April 20th, 2011 Category: Rivers, Salt Flats

Namibia - April 15th, 2011

The Etosha Pan is a dry, saline desert in northern Namibia that used to be a large, inland Pliocene lake. Normally, the cracked, whitish clay is split into hexagonal salt-encrusted fragments, and wildlife is sustained only by surrounding freshwater springs.

The pan is located on the interior plain of Ovamboland. Elevation ranges from 1,071 m to 1,086 m. It is the largest pan system in Namibia and consists of a flat, saline depression that is roughly 129 km from east to west and 72 km from north to south (6,133 km2 in total).

The mean annual rainfall of the Etosha National Park is about 430 mm. Climatically there are normally three distinct seasons; hot and wet (January to April), cool and dry (May to August), and hot and dry (September to December).

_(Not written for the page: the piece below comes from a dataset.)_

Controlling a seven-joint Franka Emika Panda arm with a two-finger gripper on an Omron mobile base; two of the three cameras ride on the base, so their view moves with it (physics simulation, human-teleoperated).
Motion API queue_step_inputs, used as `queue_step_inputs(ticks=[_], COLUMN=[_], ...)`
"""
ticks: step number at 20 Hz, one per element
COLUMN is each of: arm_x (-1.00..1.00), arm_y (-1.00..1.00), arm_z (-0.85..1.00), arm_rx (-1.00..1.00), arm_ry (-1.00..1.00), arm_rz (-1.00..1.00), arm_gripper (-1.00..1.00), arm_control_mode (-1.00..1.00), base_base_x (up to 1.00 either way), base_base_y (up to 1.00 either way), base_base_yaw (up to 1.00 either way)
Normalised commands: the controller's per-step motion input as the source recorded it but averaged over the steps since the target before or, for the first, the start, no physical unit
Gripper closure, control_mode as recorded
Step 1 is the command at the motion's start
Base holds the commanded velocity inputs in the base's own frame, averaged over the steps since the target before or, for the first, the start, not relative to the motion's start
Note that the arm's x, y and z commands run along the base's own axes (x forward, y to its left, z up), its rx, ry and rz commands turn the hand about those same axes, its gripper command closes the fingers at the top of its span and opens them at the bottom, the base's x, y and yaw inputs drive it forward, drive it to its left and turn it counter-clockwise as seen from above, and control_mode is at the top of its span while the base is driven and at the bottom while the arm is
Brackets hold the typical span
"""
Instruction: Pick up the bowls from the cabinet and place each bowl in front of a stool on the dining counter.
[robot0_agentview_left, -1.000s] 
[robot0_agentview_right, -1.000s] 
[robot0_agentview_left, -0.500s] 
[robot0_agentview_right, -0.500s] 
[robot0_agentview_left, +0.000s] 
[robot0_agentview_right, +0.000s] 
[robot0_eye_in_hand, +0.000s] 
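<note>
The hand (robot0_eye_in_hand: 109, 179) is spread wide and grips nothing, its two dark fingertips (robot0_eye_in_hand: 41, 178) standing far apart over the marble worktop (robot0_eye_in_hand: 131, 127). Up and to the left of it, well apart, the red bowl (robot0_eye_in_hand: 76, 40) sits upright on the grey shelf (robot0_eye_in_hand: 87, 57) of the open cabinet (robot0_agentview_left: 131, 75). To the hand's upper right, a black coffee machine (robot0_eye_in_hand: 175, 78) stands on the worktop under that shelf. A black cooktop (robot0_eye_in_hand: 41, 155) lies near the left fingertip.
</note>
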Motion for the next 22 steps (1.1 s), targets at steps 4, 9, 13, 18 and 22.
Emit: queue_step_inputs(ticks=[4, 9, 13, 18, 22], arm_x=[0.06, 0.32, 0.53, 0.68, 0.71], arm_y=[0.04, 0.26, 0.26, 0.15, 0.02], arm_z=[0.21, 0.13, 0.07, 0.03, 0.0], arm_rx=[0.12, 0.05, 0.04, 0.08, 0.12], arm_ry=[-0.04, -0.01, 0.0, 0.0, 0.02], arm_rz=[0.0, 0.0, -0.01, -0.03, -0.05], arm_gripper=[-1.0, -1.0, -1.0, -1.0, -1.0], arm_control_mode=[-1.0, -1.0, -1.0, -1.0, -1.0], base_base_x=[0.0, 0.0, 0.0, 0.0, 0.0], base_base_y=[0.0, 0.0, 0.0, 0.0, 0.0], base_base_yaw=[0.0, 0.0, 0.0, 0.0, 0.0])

This image was taken towards the end of the rainy season, during which the pan is usually subject to periodic, partial flooding. Direct rainfall accounts for only a small proportion of the pan’s water; three rivers supply the majority: the Ekuma, Oshigambo, and Omuramba Ovambo.

The Ekuma River, which flows seasonally from the southern shores of Lake Oponono, situated about 70 km north of the pan, can be seen crossing the upper left quadrant and spilling greyish sediments onto the pan.